As discussed above, several meta-analyses have explored the effects of magnesium administration and cardiac arrhythmias, but there was also data not included. Furthermore, there have been further developments and newer trials since the publication of previous meta-analyses, which did not include these trials. In fact, this study is also the largest one which examined the effect of magnesium on the incidence of cardiac arrhythmias.

Magnesium plays an essential role in many fundamental biological processes, for example, it participates in many enzymatic reactions and many ion channels functions [34]. Magnesium also is a cofactor of the membrane Na-K pump; it regulates the outward K+ movement and potassium is transported equally in both directions when Mg2+ is absent [43, 44]. Magnesium deficiency can reduce the amount of intracellular K+ and the pump’s activity, which leads to partial depolarization and changes in the activity of many potential-dependent membrane channels [43, 44]. So, its deficiency also disturbs the resting membrane potential of the cardiac cells and results in cardiac arrhythmias [44].

Hypomagnesaemia is common among patients with cardiovascular diseases [45]. Therefore, measurement of the serum magnesium level of patients with cardiovascular disease before surgery is necessary and indicate injection of magnesium sulfate to prevent these complications.
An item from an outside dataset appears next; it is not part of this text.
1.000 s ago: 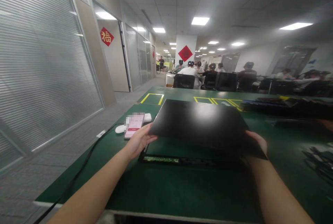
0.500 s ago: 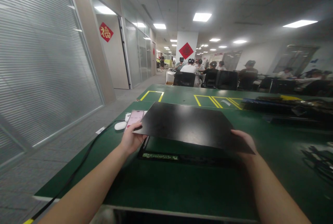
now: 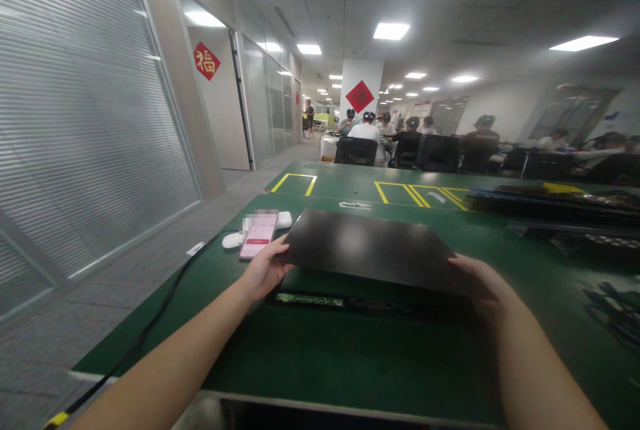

Hypomagnesaemia in cardiovascular disease may occur due to various reasons such as treatment of hypertension with diuretics, diabetic patients, and patients with cardiomyopathy [46].

Magnesium deficiency is an important factor responsible for supraventricular and ventricular arrhythmias [34]. Beluri and colleagues found that the risk of ventricular arrhythmias in magnesium deficiency increased dramatically and suggested that hypomagnesemia could be considered one of the most important causes of ventricular arrhythmias [47]. Hypomagnesemia in patients with congestive heart failure causes arrhythmia. Fall Solomon and colleagues found that 55% of patients with congestive heart failure suffer hypomagnesemia, which results in ventricular premature beats and atrial fibrillation [48].

All these findings indicate the importance of serum magnesium monitoring level in cardiac patients. Therefore, by checking and correcting serum magnesium level, it is possible to prevent many cardiac arrhythmias and improve the care of cardiac patients.

This meta-analysis had several limitations. First, there was a lack of uniformity in the reviewed trials regarding the clinical settings and the amount of magnesium administered. For example, some study was among revascularized patients (CABG or angioplasty) while others in non-surgical patients; however, we performed a meta-analysis and concluded that the effect of magnesium on the incidence of arrhythmias not affected by either clinical settings or the amount of magnesium administered. Secondly, we were unable to conduct a subgroup analysis regarding the concurrent use of other antiarrhythmic medications. Insufficient available data about the concurrent use of other antiarrhythmic agents, which could modify effect size, prevented us from the evaluation of such cases. Third, in a meta-analysis sample size and standard deviation are very important in combining the results of studies and may be influenced the evaluated outcomes. Fourth, the possible effects of publication bias inherent in any meta-analysis could not be ruled out. Finally, some identified studies presented defective quantitative data and could not be included in this meta-analysis.

Conclusion

The present meta-analysis showed that the total rate of cardiac arrhythmia was significantly lower in the group receiving magnesium sulfate than placebo The current finding also showed that magnesium consumption would decrease ventricular and supraventricular arrhythmias compared with placebo. In conclusion, our study suggested that administration of magnesium sulfate could be safe, effective and cost-effective in the prevention of many cardiac arrhythmias. Therefore, by checking and correcting serum magnesium level, it may be possible to prevent a large proportion of cardiac arrhythmias and improve cardiac patient’s health. However, other studies should be done about the dose and the time of adding magnesium sulfate until proved that this method is effective in the prevention of cardiac arrhythmias.